Apart from efflux pumps and classical detoxification mechanisms, therapy failure can be caused e.g. by altered intracellular drug distribution. Recently, we discovered that Nintedanib, a substance used for the treatment of lung cancer, can be trapped in lysosomes by protonation occurring in the acidic pH milieu of these organelles (Englinger et al. J. Exp. Clin. Cancer Res. 2017). Such, the drug cannot reach the cancer-driving receptor tyrosine kinases located at the cell membrane and remains ineffective. The high Nintedanib concentrations in lysosomes even result in formation of green fluorescent crystalline structures (Figure 2). As a strategy to overcome this type of resistance we currently explore combination strategies with drugs that shortly can increase the lysosomal pH-value
Identification of New Therapy Targets – Focus on FGFR Molecules
In cooperation with several clinical partners we work on the evaluation of new cellular targets that might improve therapy options for patients with difficult-to-treat or rare tumor types. Central target molecules represent her the receptors of fibroblast growth factors (FGFR1-4), which in many cases drive malignant transformation and progression.

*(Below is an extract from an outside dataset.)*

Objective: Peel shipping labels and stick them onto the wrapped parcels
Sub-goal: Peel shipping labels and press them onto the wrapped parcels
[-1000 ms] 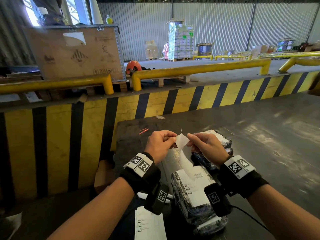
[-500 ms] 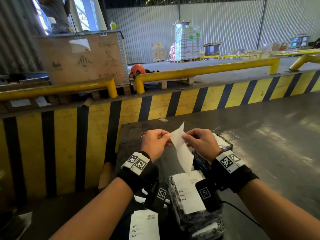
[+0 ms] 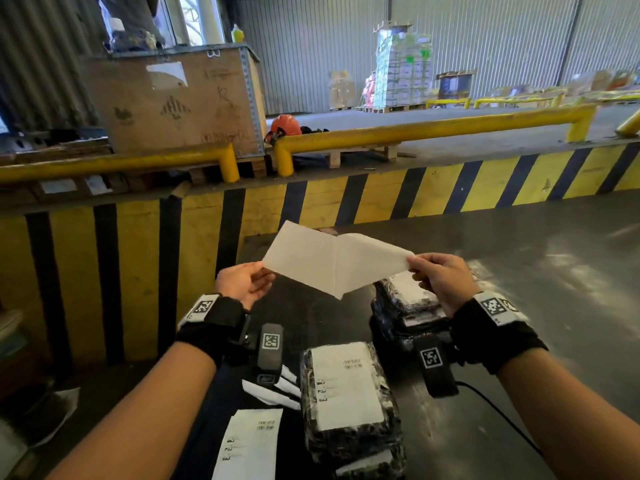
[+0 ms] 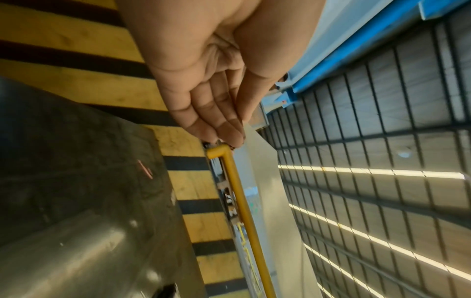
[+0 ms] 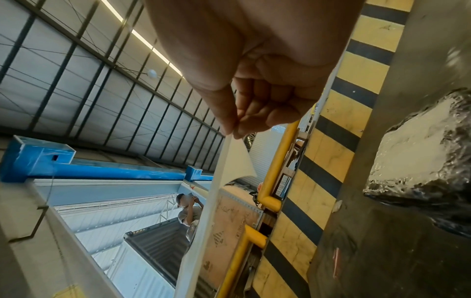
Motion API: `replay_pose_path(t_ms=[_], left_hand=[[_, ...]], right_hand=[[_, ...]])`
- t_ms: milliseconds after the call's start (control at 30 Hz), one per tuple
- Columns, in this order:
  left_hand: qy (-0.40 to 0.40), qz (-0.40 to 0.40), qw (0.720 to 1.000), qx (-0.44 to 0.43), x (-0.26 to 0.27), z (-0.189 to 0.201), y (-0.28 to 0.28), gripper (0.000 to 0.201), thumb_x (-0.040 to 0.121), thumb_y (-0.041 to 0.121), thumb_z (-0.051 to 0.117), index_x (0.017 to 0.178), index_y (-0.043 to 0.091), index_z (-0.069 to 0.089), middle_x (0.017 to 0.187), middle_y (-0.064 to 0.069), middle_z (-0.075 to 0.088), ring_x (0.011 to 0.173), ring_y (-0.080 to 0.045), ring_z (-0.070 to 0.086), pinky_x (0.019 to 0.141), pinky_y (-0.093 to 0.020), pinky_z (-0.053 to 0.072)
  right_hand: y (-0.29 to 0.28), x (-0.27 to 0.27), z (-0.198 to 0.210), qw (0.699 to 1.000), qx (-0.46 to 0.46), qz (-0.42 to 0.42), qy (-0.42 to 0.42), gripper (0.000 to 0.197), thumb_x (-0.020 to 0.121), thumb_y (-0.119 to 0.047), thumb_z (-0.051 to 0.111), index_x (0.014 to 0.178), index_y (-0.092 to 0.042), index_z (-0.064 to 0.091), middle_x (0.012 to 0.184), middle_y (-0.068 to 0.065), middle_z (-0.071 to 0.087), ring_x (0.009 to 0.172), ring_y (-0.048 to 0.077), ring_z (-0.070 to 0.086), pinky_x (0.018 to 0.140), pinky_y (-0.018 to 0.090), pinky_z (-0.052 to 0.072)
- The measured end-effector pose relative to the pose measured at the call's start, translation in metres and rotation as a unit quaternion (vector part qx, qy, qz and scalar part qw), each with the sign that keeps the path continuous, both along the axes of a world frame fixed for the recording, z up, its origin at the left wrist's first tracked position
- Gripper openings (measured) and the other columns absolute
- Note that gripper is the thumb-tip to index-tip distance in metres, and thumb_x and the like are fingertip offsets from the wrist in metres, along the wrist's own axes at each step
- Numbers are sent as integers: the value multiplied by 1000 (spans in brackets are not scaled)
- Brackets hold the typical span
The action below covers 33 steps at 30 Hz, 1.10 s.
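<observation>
A white label sheet (image 3: 332, 265) is spread in two layers that still join along a middle line. I cannot tell which layer is the sticker. My left hand (image 3: 265, 271) pinches its left corner between thumb and straight fingers (image 4: 229, 129). My right hand (image 3: 412, 263) pinches the right corner between thumb and curled fingers (image 5: 254, 113). The sheet (image 5: 229, 165) hangs above the dark table. Below it lies a black-wrapped parcel (image 3: 346, 386) with a printed label on top. Another wrapped parcel (image 3: 405, 299) lies under my right hand, also seen as the parcel (image 5: 420, 161).
A loose printed label sheet (image 3: 249, 445) lies near my body, with more sheets (image 3: 277, 389) beside the near parcel. The dark metal table (image 3: 519, 271) stretches right. A yellow-black striped wall (image 3: 311, 206) with yellow rails (image 3: 433, 128) bounds the far side.
My hands have moved apart and upward. The sheet, which hung narrow between them, is now pulled open wide into two layers.
</observation>
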State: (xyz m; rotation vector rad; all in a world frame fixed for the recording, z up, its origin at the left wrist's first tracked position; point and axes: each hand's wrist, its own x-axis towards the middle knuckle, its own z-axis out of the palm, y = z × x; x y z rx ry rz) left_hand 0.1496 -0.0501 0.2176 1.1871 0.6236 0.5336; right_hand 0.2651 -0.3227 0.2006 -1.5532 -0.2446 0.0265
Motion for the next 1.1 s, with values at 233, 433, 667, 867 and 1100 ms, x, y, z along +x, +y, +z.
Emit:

Within a cooperation with the Department of Neurosurgery, AKH Vienna, we could recently show that FGFR4 acts as a major tumor driver in a subgroup of glioblastoma cases and might serve as a promising therapeutic target.
Figure 3 shows localization of FGFR4 in a glioblastoma cell model established from patient surgical material and the massive impact of an FGFR4 blockade on cancer cell invasiveness e.g. in the zebrafish model (cooperation with the CCRI, Vienna) (Gabler et al. Acta Neuropath. Comm. 2022).
In close collaboration with the Department of Pediatrics and Adolescent Medicine, AKH Vienna, we were able to prove successfully the efficacy of comparable new treatment approaches in a few children with pediatric brain tumors like e.g. ependymoma (Lötsch et al. Acta Neuropath. 2021).